Dijelaskan bahwa pada kuartal III tahun 2022 ini, perseroan telah merealisasikan penerbitan surat utang melalui penawaran umum obligasi berkelanjutan VI tahap III tahun 2022 dengan tingkat bunga tetap, sebesar Rp3 triliun. Obligasi ini adalah bagian dari obligasi berkelanjutan VI SMF dengan nilai target dana sebesar Rp17 triliun.


Obligasi yang diterbitkan perseroan adalah untuk mendukung pembiayaan perumahan bagi masyarakat yang disalurkan melalui lembaga pembiayaan atau perbankan. Dengan tingkat bunga yang rendah diharapkan penyaluran KPR dapat lebih agresif dilakukan.


"Penerbitan obligasi tersebut merupakan bagian dari upaya kami dalam memenuhi perannya sebagai penyedia likuiditas jangka panjang bagi penyalur KPR. Ini menjadi komitmen SMF untuk mendukung ketersediaan hunian yang layak dan terjangkau bagi masyarakat Indonesia," ungkap Ananta.


Terkait dengan obligasi jatuh tempo, khusus di tahun ini SMF memastikan ketersediaan dana untuk pembayarannya.

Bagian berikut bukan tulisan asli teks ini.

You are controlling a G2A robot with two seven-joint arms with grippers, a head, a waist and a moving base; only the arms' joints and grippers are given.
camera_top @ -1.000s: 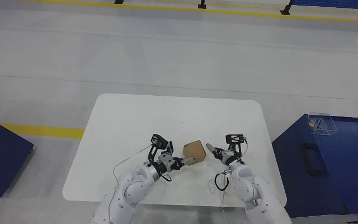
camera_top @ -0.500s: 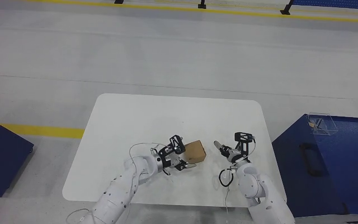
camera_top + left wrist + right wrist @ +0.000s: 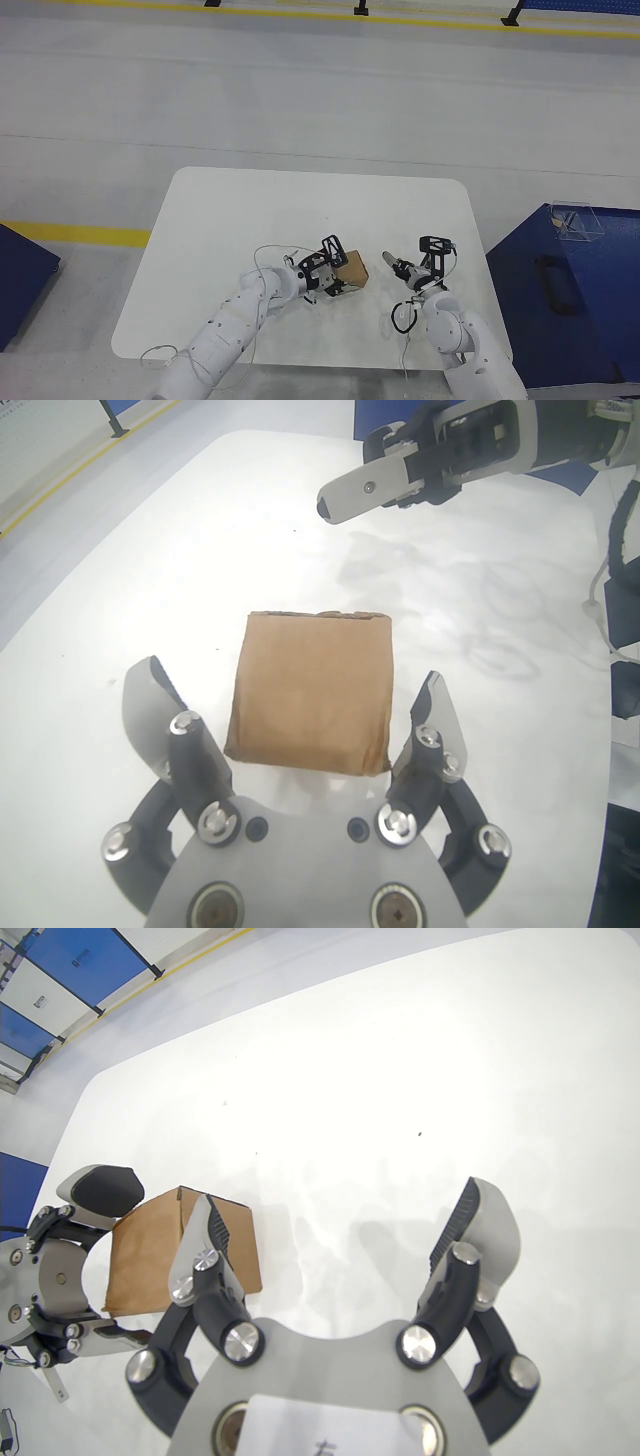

Ditaksir nilai obligasi yang akan jatuh tempo mencapai Rp500 miliar.


"SMF selalu siap bayar tepat waktu dan tepat jumlah, kalau untuk sampai akhir tahun ini yang jatuh tempo Rp500 miliar," sambungnya.


Sebagai informasi, sejak tahun 2009 hingga saat ini SMF telah melakukan penerbitan surat utang sebanyak 51 kali dengan total Rp50,4 triliun. Jumlah ini terdiri dari 38 kali penerbitan obligasi dan sukuk mudharabah (penawaran umum) sebesar Rp45,63 triliun. Kemudian 12 kali medium term notes (MTN) sebesar Rp4,67 triliun dan satu kali penerbitan surat berharga komersial sebesar Rp120 miliar.